Em plena crise da covid-19, alguns dias antes de os restaurantes e bares terem encerrado na Suíça, Jorge organizou uma prova com um grupo de cinco amigos.
De sorrisos cobertos pelas máscaras, devidamente distanciados uns dos outros, era notória a satisfação dos presentes.
De copo na mão, em frente a uma mesa coberta de petiscos com assinatura portuguesa, os participantes assistiram atentamente à apresentação feita pelo empresário.
“Nas minhas provas, começamos, na maioria das vezes, pelos branco e depois vamos subindo na gama com os ‘LVB’ [Late Bottled Vintage]. Há sempre um LVB relativamente jovem e outro com mais idade, o mesmo acontece com os Vintage, para sentirmos a evolução na garrafa. Para terminar, acabamos sempre com um Tawny de 20, 30 ou 40 anos”, explica o empresário aos presentes.
“Já conheço o Jorge há 20 anos”, disse à Lusa Nicolas Reuse, um cliente regular da casa Torga’s. “Cada vez que venho a este espaço de provas, vivo um momento muito agradável de partilha, descoberta e convívio. O Jorge consegue sempre trazer até Charrat um pequeno pedaço de Portugal”.
Além de uma sala de provas, onde o empresário recebe os seus clientes, e de uma pequena loja onde se encontram alguns dos vinhos apresentados nas provas, o espaço Torga’s esconde uma cave com 2500 garrafas e uma mão cheia de paixão pela transmissão de sabores do Douro.
“Invisto sobretudo em vinhos com idades de 10, 20, 30 e 40 anos que envelhecem em garrafa. São esses que os suíços mais apreciam”, confessou o empresário.

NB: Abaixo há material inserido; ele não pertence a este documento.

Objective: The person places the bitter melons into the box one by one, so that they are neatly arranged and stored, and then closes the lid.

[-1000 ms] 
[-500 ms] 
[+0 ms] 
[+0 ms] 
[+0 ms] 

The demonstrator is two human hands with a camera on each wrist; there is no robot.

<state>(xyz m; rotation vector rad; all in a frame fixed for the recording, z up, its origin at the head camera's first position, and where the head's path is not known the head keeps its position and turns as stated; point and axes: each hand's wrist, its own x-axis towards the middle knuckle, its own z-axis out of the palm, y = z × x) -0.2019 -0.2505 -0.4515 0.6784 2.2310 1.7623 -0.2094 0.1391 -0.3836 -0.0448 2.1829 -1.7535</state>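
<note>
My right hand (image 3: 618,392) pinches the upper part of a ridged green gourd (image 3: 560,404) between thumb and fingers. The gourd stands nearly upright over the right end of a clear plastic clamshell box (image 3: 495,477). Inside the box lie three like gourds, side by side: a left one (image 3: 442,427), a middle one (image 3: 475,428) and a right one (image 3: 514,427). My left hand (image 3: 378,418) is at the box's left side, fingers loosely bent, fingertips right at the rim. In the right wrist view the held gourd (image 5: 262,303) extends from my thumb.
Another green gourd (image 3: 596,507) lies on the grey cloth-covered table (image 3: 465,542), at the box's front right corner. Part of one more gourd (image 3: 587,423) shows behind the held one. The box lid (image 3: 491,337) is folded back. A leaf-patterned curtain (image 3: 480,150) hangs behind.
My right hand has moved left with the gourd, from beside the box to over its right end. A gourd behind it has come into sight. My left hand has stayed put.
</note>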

A loja Torga’s, nome escolhido pelo empresário para homenagear o escritor português Miguel Torga – pseudónimo do médico Adolfo Rocha, natural de Trás-os Montes, nas arribas do Douro – é um negócio ao qual o ‘sernancelhence’ se dedica somente a tempo parcial.

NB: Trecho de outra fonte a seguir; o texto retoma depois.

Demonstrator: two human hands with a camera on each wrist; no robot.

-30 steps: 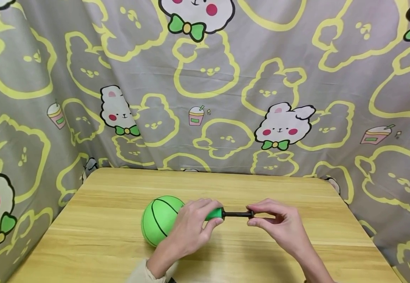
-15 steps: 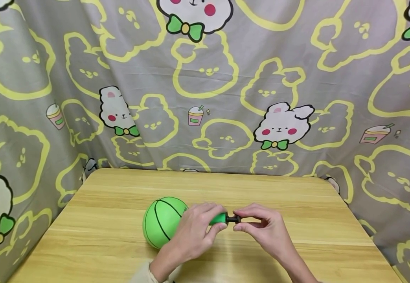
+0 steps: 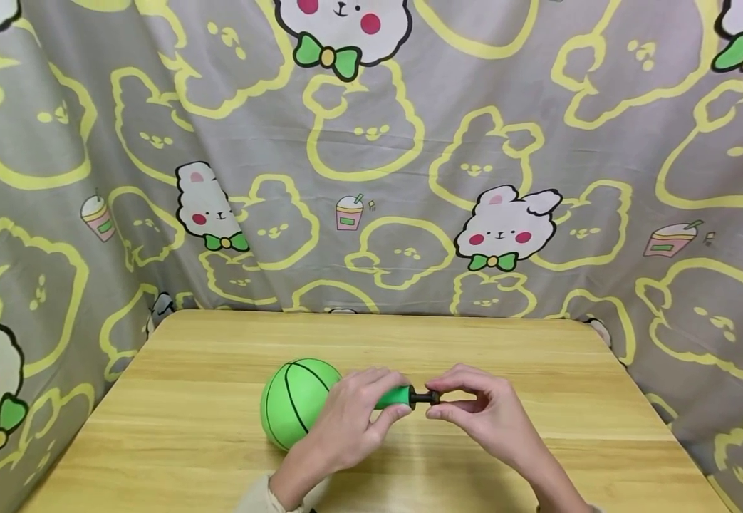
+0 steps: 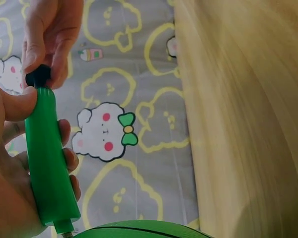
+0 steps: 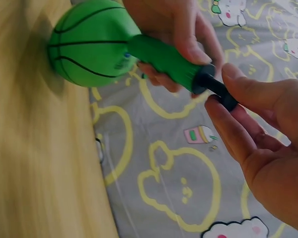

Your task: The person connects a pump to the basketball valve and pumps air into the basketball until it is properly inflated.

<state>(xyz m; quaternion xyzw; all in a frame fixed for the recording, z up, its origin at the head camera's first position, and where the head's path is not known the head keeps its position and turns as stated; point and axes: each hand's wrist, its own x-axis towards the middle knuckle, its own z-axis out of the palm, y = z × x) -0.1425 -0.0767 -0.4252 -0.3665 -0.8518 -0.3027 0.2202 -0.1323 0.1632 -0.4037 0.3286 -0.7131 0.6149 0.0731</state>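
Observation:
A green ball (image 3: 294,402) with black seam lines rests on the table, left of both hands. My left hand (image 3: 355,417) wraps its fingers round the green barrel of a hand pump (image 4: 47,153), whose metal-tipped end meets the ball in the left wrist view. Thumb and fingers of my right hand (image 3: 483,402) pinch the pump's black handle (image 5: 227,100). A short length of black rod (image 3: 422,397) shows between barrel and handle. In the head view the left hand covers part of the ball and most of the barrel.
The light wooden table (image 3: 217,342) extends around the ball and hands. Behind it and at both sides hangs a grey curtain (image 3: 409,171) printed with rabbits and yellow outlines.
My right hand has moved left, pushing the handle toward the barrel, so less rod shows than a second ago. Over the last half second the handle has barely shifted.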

O verdadeiro sustento de Jorge Correia vem da agricultura, uma atividade que exerce desde que chegou à Suíça, nos anos de 1980, estimulado pela família da mulher com quem se casou, todos eles agricultores de profissão.
“Quando o meu sogro se reformou, fui eu e o meu cunhado que ficámos com a empresa. Desde então, conseguimos duplicar o número de terrenos de que dispúnhamos no início”, disse Jorge Correia, deixando transparecer o seu orgulho.
Atualmente, os cunhados cultivam cerca de 20 hectares de terras, onde plantam pera rocha, alperce e maçã.
Na hora da despedida, Jorge Correia confessou à agência Lusa que o seu maior sonho seria passar o seu negócio principal, o da agricultura, para os filhos e investir mais tempo e energia no seu negócio de provas de vinho do Porto.
“O meu sonho é dar a conhecer ao máximo de pessoas a região do Douro, organizando pequenas viagens de descoberta à região vinhateira portuguesa mais conhecida a nível mundial”, concluiu o emigrante.